The rise in children's experience in single-parent families is well documented. However, it remains unknown whether their unmarried parents are living alone or coresiding with unmarried partners. Perhaps more importantly, it is unknown how the economic contributions of parent's cohabiting partners influence the economic well-being of children. Using data from the recently released 1990 decennial census PUMS, we provide national estimates of the percentage and socioeconomic characteristics of U.S. children living in cohabitingcouple families. Our results reveal that 2.2 million children (3.5%) reside in cohabiting-couple families and that racial differences are substantial. Roughly I in 7 children in unmarried-parent families also live with their parent's unmarried partner. Although these children have two potential caretakers and economic providers, our results indicate that parental resources fall short of their counterparts in married-couple families.
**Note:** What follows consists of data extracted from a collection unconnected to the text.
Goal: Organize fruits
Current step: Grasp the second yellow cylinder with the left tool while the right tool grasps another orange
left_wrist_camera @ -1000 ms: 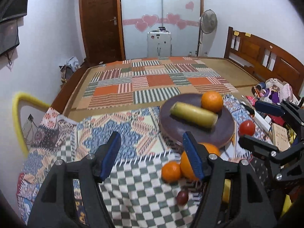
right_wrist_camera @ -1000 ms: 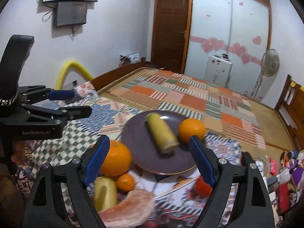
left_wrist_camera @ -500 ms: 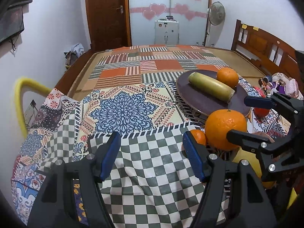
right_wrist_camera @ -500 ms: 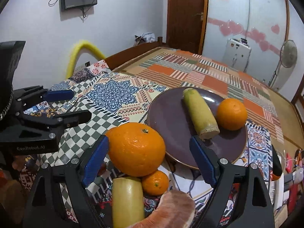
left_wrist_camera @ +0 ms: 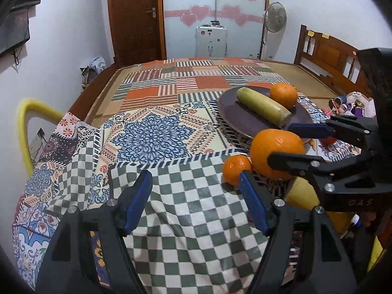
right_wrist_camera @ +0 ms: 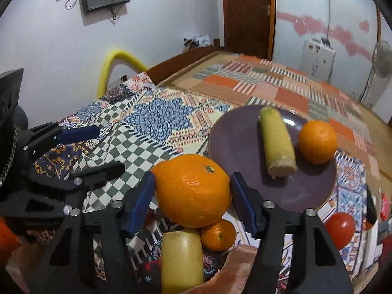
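A big orange (right_wrist_camera: 193, 189) lies between the fingers of my right gripper (right_wrist_camera: 193, 196), which are close on both sides of it; whether the pads touch I cannot tell. It also shows in the left wrist view (left_wrist_camera: 275, 152). A dark purple plate (right_wrist_camera: 235, 144) holds a yellow-green cylinder fruit (right_wrist_camera: 276, 144) and an orange (right_wrist_camera: 318, 142). A small orange (right_wrist_camera: 218, 235), a yellow cylinder fruit (right_wrist_camera: 182, 259) and a red tomato (right_wrist_camera: 340, 226) lie on the cloth. My left gripper (left_wrist_camera: 194, 201) is open and empty above the checked cloth.
A pinkish object (right_wrist_camera: 242, 262) lies at the near edge under my right gripper. A yellow foam hoop (left_wrist_camera: 24, 127) stands at the left edge of the bed. Toys and clutter (left_wrist_camera: 352, 103) lie to the right, by the wooden headboard (left_wrist_camera: 325, 56).
My right gripper has moved forward and narrowed around the big orange. My left gripper has drawn back a little over the checked cloth.
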`<state>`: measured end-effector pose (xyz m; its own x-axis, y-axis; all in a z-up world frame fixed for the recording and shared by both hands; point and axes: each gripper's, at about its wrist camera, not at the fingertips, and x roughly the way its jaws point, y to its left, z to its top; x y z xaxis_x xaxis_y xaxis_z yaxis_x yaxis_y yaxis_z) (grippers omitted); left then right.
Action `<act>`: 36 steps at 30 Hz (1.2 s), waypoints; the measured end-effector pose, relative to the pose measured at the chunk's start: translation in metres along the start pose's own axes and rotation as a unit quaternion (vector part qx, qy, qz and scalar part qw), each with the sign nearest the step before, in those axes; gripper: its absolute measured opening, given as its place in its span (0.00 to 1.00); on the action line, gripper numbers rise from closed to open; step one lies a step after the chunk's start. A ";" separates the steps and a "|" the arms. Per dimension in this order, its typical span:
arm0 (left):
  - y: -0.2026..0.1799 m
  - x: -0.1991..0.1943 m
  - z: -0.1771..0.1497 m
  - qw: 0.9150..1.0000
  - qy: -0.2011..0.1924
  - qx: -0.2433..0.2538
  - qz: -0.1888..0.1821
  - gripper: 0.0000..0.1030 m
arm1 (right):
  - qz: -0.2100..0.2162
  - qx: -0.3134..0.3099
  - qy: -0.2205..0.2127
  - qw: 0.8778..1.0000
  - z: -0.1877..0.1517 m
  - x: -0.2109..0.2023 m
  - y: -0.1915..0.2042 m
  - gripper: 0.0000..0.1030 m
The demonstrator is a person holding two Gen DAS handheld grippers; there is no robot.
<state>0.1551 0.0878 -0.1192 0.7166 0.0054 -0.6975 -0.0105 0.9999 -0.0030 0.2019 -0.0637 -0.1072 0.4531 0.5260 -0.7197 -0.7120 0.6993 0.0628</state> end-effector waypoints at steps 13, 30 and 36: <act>-0.058 -0.029 -0.015 0.999 0.005 0.018 -0.048 0.80 | -0.059 0.045 -0.060 0.995 -0.022 -0.077 -0.027 0.54; -0.142 -0.009 -0.046 0.994 0.059 0.014 -0.088 0.90 | -0.056 0.130 -0.058 0.988 -0.092 -0.093 -0.088 0.50; -0.143 0.004 -0.043 0.996 0.048 0.005 -0.074 0.91 | -0.052 0.111 -0.060 0.991 -0.093 -0.081 -0.071 0.53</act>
<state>0.1296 -0.0554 -0.1521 0.6396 -0.1423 -0.7554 0.0974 0.9898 -0.1039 0.1659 -0.2007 -0.1174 0.5877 0.4894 -0.6443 -0.5279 0.8354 0.1531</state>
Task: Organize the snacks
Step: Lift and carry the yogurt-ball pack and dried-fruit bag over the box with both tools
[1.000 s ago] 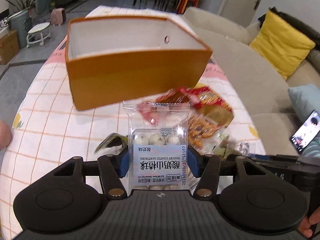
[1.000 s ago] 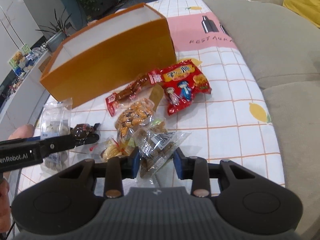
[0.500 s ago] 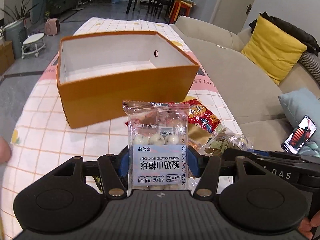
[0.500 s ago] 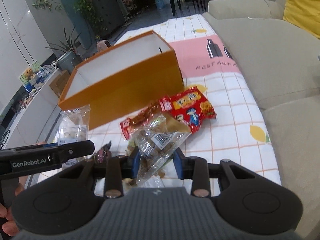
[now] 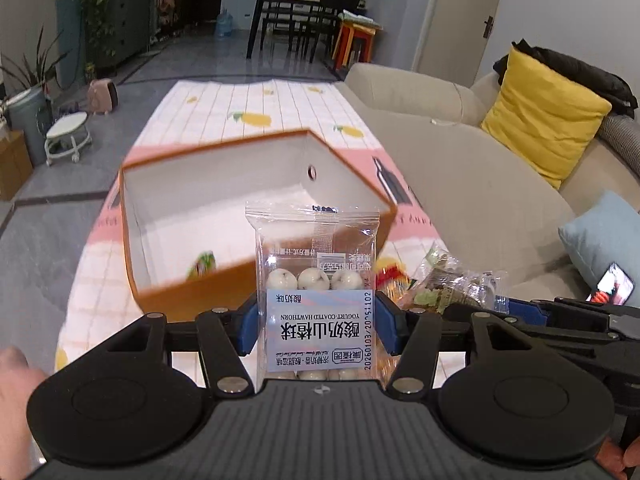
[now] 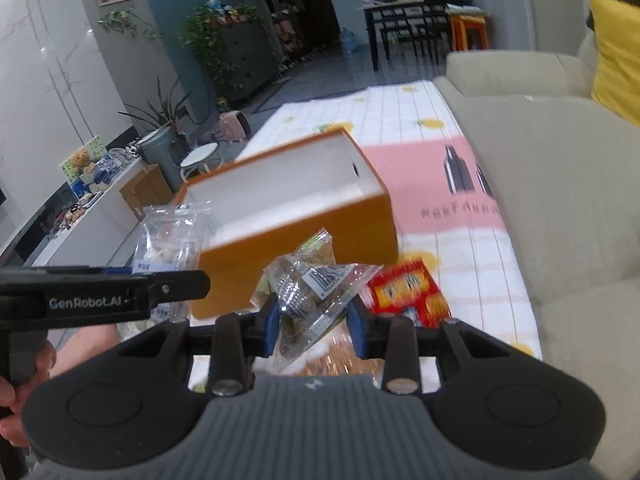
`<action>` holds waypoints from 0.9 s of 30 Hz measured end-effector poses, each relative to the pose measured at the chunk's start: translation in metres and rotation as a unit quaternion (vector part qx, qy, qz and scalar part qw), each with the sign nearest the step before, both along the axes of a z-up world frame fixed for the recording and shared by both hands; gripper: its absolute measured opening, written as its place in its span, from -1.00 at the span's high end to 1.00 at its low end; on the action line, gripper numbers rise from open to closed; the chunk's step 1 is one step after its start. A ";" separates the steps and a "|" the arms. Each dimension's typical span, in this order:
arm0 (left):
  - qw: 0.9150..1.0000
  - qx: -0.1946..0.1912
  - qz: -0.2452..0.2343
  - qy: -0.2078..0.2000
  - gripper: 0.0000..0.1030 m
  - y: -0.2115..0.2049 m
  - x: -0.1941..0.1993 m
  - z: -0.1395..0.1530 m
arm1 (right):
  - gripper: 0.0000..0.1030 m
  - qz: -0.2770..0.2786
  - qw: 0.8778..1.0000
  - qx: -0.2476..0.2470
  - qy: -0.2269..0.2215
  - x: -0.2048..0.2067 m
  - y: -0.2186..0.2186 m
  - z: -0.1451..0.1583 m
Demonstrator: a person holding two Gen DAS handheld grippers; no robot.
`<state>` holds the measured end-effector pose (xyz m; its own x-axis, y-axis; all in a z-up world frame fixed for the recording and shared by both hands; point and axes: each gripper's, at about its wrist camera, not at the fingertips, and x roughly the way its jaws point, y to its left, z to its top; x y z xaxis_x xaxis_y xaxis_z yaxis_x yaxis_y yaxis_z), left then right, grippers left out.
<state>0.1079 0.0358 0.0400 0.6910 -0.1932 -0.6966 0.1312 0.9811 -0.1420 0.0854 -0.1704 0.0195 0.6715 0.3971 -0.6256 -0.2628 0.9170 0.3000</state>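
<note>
My left gripper (image 5: 318,330) is shut on a clear yogurt-coated hawthorn ball packet (image 5: 316,292), held upright above the near wall of the orange box (image 5: 208,296). The box is open, white inside, with a small snack (image 5: 202,264) on its floor. My right gripper (image 6: 314,322) is shut on a clear bag of brown snacks (image 6: 312,284), held up in front of the orange box (image 6: 304,248). The left gripper with its packet (image 6: 168,240) shows at the left of the right wrist view. The right gripper's bag (image 5: 452,284) shows at the right of the left wrist view.
A red snack bag (image 6: 404,292) and other loose snacks lie on the checked tablecloth (image 6: 460,264) near the box. A beige sofa (image 5: 480,184) runs along the table's right side, with a yellow cushion (image 5: 540,116) and a phone (image 5: 612,288).
Both grippers have risen with their packets. The box now sits lower in both views, and I see down into it. The snack pile on the table has dropped mostly out of sight.
</note>
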 end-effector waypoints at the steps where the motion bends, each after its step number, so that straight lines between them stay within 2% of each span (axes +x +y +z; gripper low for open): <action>1: 1.000 0.002 -0.001 -0.004 -0.25 0.001 0.005 0.004 | 0.37 0.004 1.000 0.000 -0.006 0.005 0.003 0.005; 5: 1.000 0.012 0.003 -0.013 -0.25 0.006 0.025 0.014 | 0.37 0.017 0.999 -0.012 -0.032 0.027 0.016 0.018; 10: 1.000 -0.003 0.008 -0.004 -0.25 0.022 0.052 0.020 | 0.37 0.027 0.998 -0.020 -0.043 0.061 0.034 0.025; 13: 1.000 0.002 0.020 0.010 -0.25 0.033 0.070 0.017 | 0.37 0.032 0.998 -0.028 -0.044 0.083 0.046 0.024; 18: 0.998 -0.009 0.034 0.053 -0.25 0.058 0.101 0.002 | 0.37 0.044 0.998 -0.036 -0.031 0.118 0.073 0.016; 24: 0.994 0.052 0.036 0.089 -0.25 0.074 0.136 -0.017 | 0.37 0.073 0.995 -0.061 -0.011 0.157 0.106 -0.005; 27: 0.989 0.090 0.031 0.112 -0.25 0.079 0.152 -0.032 | 0.37 0.092 0.993 -0.072 0.006 0.173 0.118 -0.016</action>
<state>0.2597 0.1147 0.0076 0.5219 -0.0144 -0.8529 0.0545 0.9984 0.0165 0.2585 -0.0527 0.0033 0.5881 0.4185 -0.6921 -0.4280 0.8871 0.1728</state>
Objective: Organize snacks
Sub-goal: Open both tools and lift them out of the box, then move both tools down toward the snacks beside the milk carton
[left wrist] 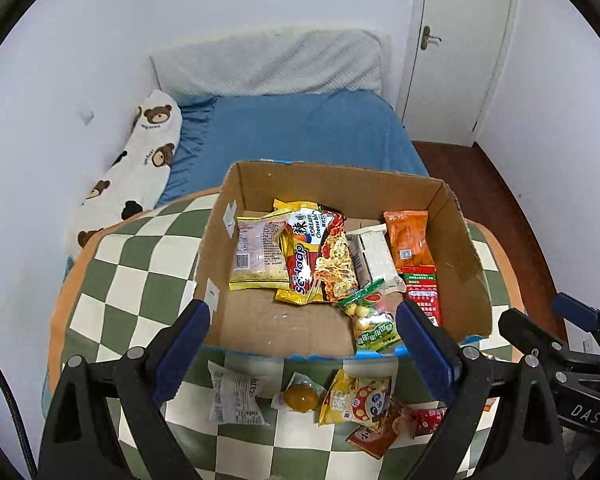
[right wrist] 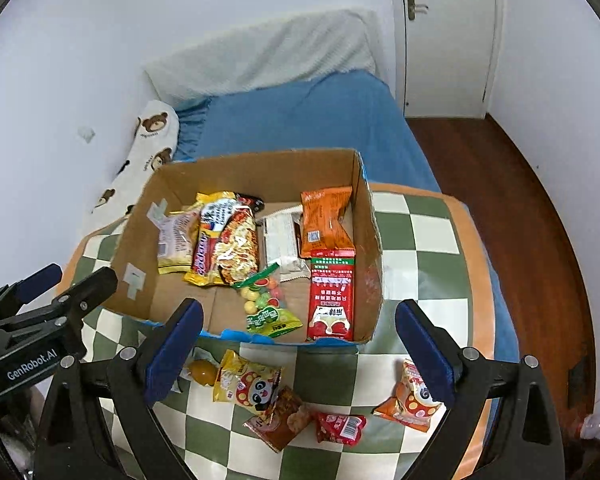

A cohabiting partner's economic contribution results in a 29% reduction in the proportion of children in cohabiting-couple families living in poverty, but still they fare poorly in comparison with children in married-couple families.

Key Words: children's well-being, cohabitation, family structure, poverty.

The transformation of the American family, fueled by continuing high rates of divorce and unmarried childbearing, is inextricably linked to the changing living arrangements and economic status of children (Bianchi, 1990; Duncan & Rodgers, 1991; Eggebeen & Lichter, 1991; Hernandez, 1993). The rise in single-parent families has adversely affected the economic well-being of American children (Eggebeen & Lichter, 1991). Yet previous studies have failed to explicitly consider parental cohabitation in evaluating the living arrangements and economic well-being of children in single-parent families. Children are increasingly likely to be born into a cohabiting couple and raised by a parent or by parents who are cohabiting (Bumpass & Raley, 1995; Bumpass & Sweet, 1989). It appears that cohabitation has become an important family form to consider in understanding children's economic well-being.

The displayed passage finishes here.